暑さでだらだらした雰囲気に包まれた体育館。



わたしは、同じクラスの萌絵ちゃん、千海ちゃんと一緒に、体育館に入った。





「あー、暑いよー!千海は髪短いから涼しそうで良いなぁ!」




「萌絵ちゃんは髪長いもんね!」




「花乃みたいにポニーテールしたら?」





千海ちゃんの髪はあごくらいの長さだけど、萌絵ちゃんの髪は背中の真ん中あたりまで伸びたストレートヘア。
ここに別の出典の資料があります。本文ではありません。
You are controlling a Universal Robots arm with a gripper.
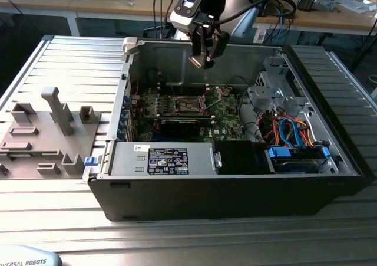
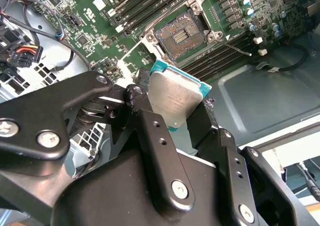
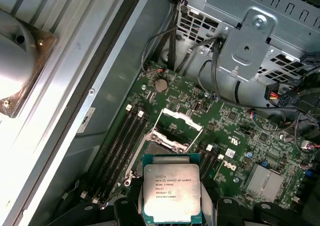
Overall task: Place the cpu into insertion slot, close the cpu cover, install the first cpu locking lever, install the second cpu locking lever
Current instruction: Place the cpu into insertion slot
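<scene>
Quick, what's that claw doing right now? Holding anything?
Gripper: shut on the cpu, gripping it by two opposite edges.

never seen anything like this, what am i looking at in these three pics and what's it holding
This is a robot arm working inside an opened desktop computer. The exterior view comes from a camera off the arm: the computer case lies on a ribbed metal table, with the arm's black tool hanging over the green board. On the exterior view's left lies a grey holder plate with upright pegs. The two wrist views come from cameras riding on the arm. Both show what the tool holds: the cpu, a small square chip with a silver-grey top, pinched by its edges. Beneath it the socket is bare and the cpu cover stands flipped open, so the chip is not yet placed.
</scene>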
萌絵ちゃんがポニーテールしたら、きっと似合うだろうなあ。





そう思って言う。





「萌絵ちゃんポニーテールきっと似合うし、わたしとお揃いだよ!」





そしたら萌絵ちゃんは髪をなびかせながら首を振った。





「ううん、花乃と同じ髪型なんて、あたしが可愛くないの引き立つだけだから!」




萌絵ちゃんは優しい。



こんなに暑くても、気づかう心を忘れない。





「ま、ポニーテールは花乃の持ち物だよね!」




「そんなことないよ!他に似合う人いっぱいいると思う!」




「はいはい、でもたまには花乃のポニーテール以外の髪型も見てみたいな!」





わたし、いつもポニーテールだからなあ。



どんな髪型したら良いかとか、よく分かんないし。